Hey @Daniel_Bonilha !

Always :smiley:

The issue here is that :order-by can only work with top-level entries from the :find vector (not nested keys/values), so the only valid ‘form’ you can use for :order-by here is the entire literal pull expression (which you need to repeat exactly), i.e.

:order-by [[(pull a [:xt/id :session/user :session/user-id :session/user-name
                     :session/type :session/connection :session/verb :session/event-size
                     :session/start-date :session/end-date :session/dlp-count]) :asc]]

…but this won’t produce a particularly meaningful ordering however and might not even sort at all due to the result maps being ~incomparable types (I’m not 100% sure without running it).

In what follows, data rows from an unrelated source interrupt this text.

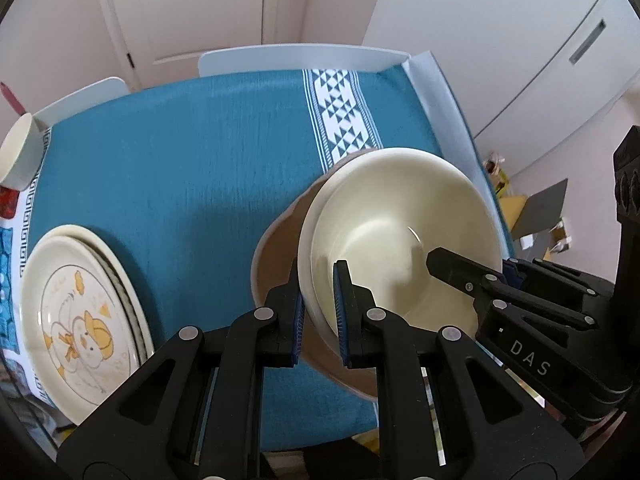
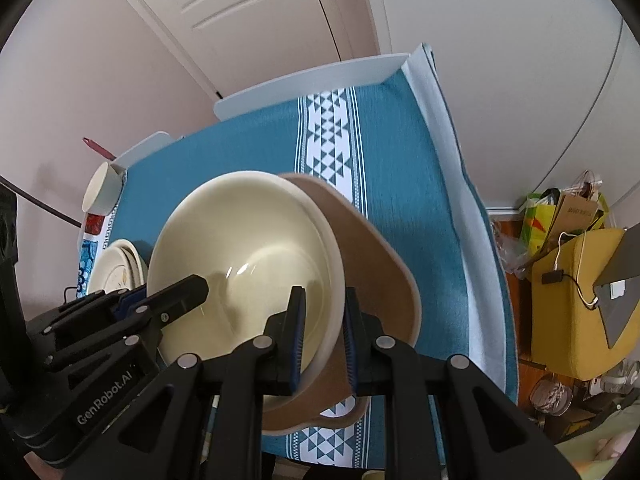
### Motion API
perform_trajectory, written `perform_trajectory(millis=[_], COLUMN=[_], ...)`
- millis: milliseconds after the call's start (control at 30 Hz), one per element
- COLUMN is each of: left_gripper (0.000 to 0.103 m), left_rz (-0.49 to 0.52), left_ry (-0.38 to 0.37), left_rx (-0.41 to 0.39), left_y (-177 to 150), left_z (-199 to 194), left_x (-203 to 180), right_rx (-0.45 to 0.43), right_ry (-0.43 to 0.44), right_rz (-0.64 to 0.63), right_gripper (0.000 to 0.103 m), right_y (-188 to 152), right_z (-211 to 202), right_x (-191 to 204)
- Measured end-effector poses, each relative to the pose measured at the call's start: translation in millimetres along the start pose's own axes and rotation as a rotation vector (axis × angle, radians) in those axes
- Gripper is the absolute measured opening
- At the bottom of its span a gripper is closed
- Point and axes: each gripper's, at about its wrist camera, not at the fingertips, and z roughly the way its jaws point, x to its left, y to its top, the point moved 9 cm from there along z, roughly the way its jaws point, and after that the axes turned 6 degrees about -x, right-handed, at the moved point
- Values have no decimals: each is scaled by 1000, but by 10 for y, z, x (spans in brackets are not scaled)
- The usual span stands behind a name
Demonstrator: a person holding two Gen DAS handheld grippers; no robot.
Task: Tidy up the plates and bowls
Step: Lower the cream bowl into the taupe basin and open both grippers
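A stack of two cream bowls [image 1: 400, 216] [image 2: 248, 236] sits over a brown bowl [image 1: 276, 256] [image 2: 380, 264], held tilted above the teal tablecloth. My left gripper [image 1: 320, 312] is shut on the cream bowls' left rim. My right gripper [image 2: 324, 332] is shut on their right rim; it also shows in the left wrist view [image 1: 472, 280]. The left gripper shows in the right wrist view [image 2: 176, 300]. A stack of cream plates [image 1: 76, 312] [image 2: 116, 268], the top one with a cartoon chick, lies at the table's left.
A small white cup [image 1: 18, 156] [image 2: 102, 192] stands at the far left edge. White chair backs [image 1: 300, 58] stand beyond the table. A yellow seat [image 2: 576, 300] and bags [image 2: 560, 212] crowd the floor to the right.
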Motion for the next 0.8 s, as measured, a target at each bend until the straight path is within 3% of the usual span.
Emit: perform_trajectory(millis=[533, 800], left_gripper=[12, 12], left_rz=[9, 39], left_ry=[33, 72], left_rx=[72, 62], left_y=[-47, -10], left_z=[242, 245], left_x=[17, 54], right_rx=[70, 109], right_ry=[-16, -86], right_rz=[-22, -115], right_gripper=[16, 16], right_y=[-126, -111], right_z=[240, 274], right_x=[-90, -31])
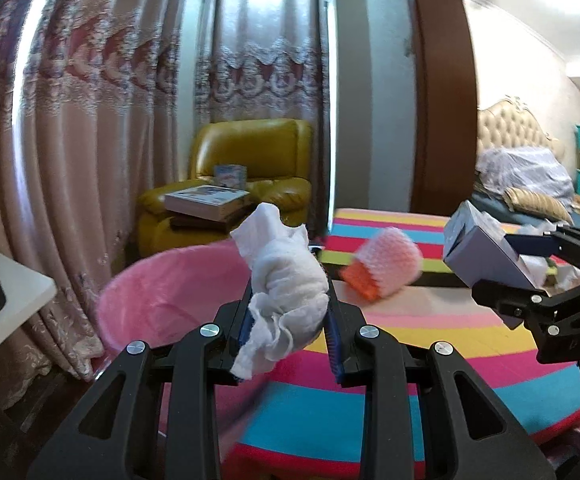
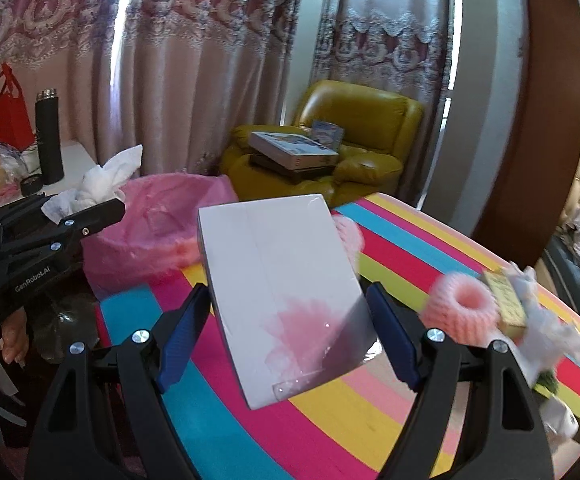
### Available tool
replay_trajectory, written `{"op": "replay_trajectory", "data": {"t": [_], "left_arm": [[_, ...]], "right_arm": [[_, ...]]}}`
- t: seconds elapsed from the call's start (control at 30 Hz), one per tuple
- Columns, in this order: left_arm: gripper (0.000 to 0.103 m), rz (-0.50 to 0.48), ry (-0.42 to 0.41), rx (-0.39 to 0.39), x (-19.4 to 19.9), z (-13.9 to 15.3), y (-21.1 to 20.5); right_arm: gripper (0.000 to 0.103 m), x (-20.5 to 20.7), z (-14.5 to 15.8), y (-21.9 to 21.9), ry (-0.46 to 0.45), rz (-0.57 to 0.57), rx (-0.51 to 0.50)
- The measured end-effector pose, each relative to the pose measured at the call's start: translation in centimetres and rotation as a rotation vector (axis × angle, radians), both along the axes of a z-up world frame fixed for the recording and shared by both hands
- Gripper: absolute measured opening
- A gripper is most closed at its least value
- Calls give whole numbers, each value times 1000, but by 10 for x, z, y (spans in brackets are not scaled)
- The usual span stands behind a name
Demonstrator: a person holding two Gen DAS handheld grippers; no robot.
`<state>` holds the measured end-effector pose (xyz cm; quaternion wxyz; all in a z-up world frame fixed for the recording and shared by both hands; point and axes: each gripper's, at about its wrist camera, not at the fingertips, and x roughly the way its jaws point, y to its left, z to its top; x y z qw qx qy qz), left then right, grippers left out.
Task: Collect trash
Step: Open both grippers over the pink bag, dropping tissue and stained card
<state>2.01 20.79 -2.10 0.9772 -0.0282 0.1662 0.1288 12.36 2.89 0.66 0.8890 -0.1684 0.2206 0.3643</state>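
My left gripper [image 1: 290,300] is shut on a crumpled white tissue [image 1: 286,280], held above the striped table beside the pink-lined trash bin [image 1: 162,288]. It also shows in the right wrist view [image 2: 90,200], with the tissue [image 2: 102,180] over the bin [image 2: 158,224]. My right gripper [image 2: 290,312] is shut on a white box [image 2: 278,280] with a pink stain, held above the table. In the left wrist view the right gripper [image 1: 529,268] and its box [image 1: 481,252] are at the right.
Pink foam nets [image 2: 461,308] [image 1: 389,268] and a small pile of paper and plastic scraps [image 2: 529,312] lie on the striped table [image 2: 329,420]. A yellow armchair [image 1: 250,184] with boxes stands behind the bin. A side table with a black flask [image 2: 48,136] is at the left.
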Motion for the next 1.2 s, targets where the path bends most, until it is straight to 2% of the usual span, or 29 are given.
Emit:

A possible workaround would be to wrap the current query in an outer query than can use a get-in expression on the result map to extract the nested value and then do :order-by on that. Something like:

{:find [m v]
 :where [[(q {:find ...
              :where ...}) m]
         [(get-in m [:a :b]) v]]
 :order-by [[v :asc]]}

Thanks for the quick reply.

The first approach, where I replicate all the pull expression, didn’t work. It returned the following error:

#:xtdb.error{:error-key :order-by-requires-find-element,
 :error-type :illegal-argument,
 :message
               "Order by requires an element from :find. unreturned element: [:form [:list ([:symbol pull] [:symbol a] [:vector [[:keyword :xt/id] [:keyword :session/user] [:keyword :session/user-id] [:keyword :session/user-name] [:keyword :session/type] [:keyword :session/connection] [:keyword :session/verb] [:keyword :session/event-size] [:keyword :session/start-date] [:keyword :session/end-date] [:keyword :session/dlp-count]]])]]"}

For the second approach, where I wrap the whole query in an outer query I get a malformed return:

{:error "Malformed \"application/edn\" request."}

Maybe I need to drop the pull syntax?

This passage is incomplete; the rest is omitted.